What the task requires — Copy out exactly the lines below that run from the one holding "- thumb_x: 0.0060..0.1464" to the one holding "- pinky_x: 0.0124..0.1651", keeping both of those lines and no others.

[Supplied information Boundary: Start]

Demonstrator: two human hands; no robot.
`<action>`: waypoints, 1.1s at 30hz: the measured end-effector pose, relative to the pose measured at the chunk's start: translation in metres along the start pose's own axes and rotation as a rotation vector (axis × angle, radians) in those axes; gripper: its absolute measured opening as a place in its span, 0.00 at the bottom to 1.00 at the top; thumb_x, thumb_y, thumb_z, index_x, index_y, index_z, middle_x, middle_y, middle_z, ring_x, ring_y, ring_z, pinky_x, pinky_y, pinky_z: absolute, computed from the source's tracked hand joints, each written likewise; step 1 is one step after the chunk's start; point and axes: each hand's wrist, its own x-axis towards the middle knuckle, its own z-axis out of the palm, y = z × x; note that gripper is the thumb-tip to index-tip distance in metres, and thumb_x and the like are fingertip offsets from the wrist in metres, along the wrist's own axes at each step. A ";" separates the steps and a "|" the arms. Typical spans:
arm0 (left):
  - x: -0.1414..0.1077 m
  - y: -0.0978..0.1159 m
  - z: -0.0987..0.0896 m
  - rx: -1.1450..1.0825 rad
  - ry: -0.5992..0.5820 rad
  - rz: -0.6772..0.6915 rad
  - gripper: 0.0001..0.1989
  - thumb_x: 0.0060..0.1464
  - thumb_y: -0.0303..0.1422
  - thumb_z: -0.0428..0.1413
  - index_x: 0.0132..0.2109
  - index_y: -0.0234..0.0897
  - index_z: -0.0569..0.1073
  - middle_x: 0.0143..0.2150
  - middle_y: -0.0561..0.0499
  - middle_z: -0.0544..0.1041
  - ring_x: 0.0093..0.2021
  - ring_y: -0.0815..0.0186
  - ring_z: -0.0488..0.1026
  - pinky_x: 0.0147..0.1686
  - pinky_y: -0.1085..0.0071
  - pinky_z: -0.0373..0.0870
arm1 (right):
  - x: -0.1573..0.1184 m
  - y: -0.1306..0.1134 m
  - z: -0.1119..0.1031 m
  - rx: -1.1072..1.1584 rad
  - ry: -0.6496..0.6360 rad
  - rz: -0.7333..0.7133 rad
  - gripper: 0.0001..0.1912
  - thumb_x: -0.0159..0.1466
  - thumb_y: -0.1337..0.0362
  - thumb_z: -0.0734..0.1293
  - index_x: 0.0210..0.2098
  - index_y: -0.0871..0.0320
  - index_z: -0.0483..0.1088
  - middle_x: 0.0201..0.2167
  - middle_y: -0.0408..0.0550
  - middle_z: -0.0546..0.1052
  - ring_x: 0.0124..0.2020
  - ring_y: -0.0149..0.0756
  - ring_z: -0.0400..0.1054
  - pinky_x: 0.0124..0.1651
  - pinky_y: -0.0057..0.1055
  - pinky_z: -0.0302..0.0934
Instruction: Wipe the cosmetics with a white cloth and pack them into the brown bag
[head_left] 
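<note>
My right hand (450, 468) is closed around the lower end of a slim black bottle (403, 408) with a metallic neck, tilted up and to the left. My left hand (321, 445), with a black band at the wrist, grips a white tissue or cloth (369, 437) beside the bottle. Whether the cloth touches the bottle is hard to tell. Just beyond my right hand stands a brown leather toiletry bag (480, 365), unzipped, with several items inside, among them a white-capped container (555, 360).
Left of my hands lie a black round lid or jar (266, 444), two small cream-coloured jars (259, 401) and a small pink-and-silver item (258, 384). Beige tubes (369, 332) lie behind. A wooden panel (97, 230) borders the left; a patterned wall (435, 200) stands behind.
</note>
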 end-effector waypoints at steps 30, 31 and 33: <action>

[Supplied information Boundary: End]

Answer —
  - thumb_x: 0.0060..0.1464
  - thumb_y: -0.0303..0.1422
  - thumb_z: -0.0428..0.1413
  - index_x: 0.0132..0.2109
  - index_y: -0.0234..0.0897
  - index_z: -0.0569..0.1073
  - middle_x: 0.0143..0.2150
  - middle_y: -0.0561..0.0499
  - middle_z: -0.0544..0.1041
  - ring_x: 0.0093..0.2021
  - ring_y: -0.0815..0.0186
  - ring_z: -0.0488..0.1026
  - pinky_x: 0.0147..0.1686
  - pinky_y: -0.1085..0.0071
  - pinky_z: -0.0373..0.0870
arm1 (right):
  - x: -0.1573..0.1184 m
  - y: -0.1306..0.1134 m
  - z: -0.1119..0.1031 m
  - rx: -1.1072..1.1584 rad
  - ry: -0.6496..0.6360 rad
  - rz: -0.7333..0.7133 rad
  - gripper: 0.0001..0.1912
  - thumb_x: -0.0159..0.1466
  - thumb_y: -0.1337..0.0362
  - thumb_z: -0.0734..0.1293
  - index_x: 0.0210..0.2098
  - index_y: -0.0871..0.0320
  - index_z: -0.0483..0.1088
  - middle_x: 0.0201..0.2167
  - middle_y: -0.0408..0.0550
  - middle_z: -0.0546..0.1052
  - ring_x: 0.0124..0.2020
  - ring_y: -0.0149..0.0756
  - ring_z: -0.0400..0.1054
  - pinky_x: 0.0124..0.1651

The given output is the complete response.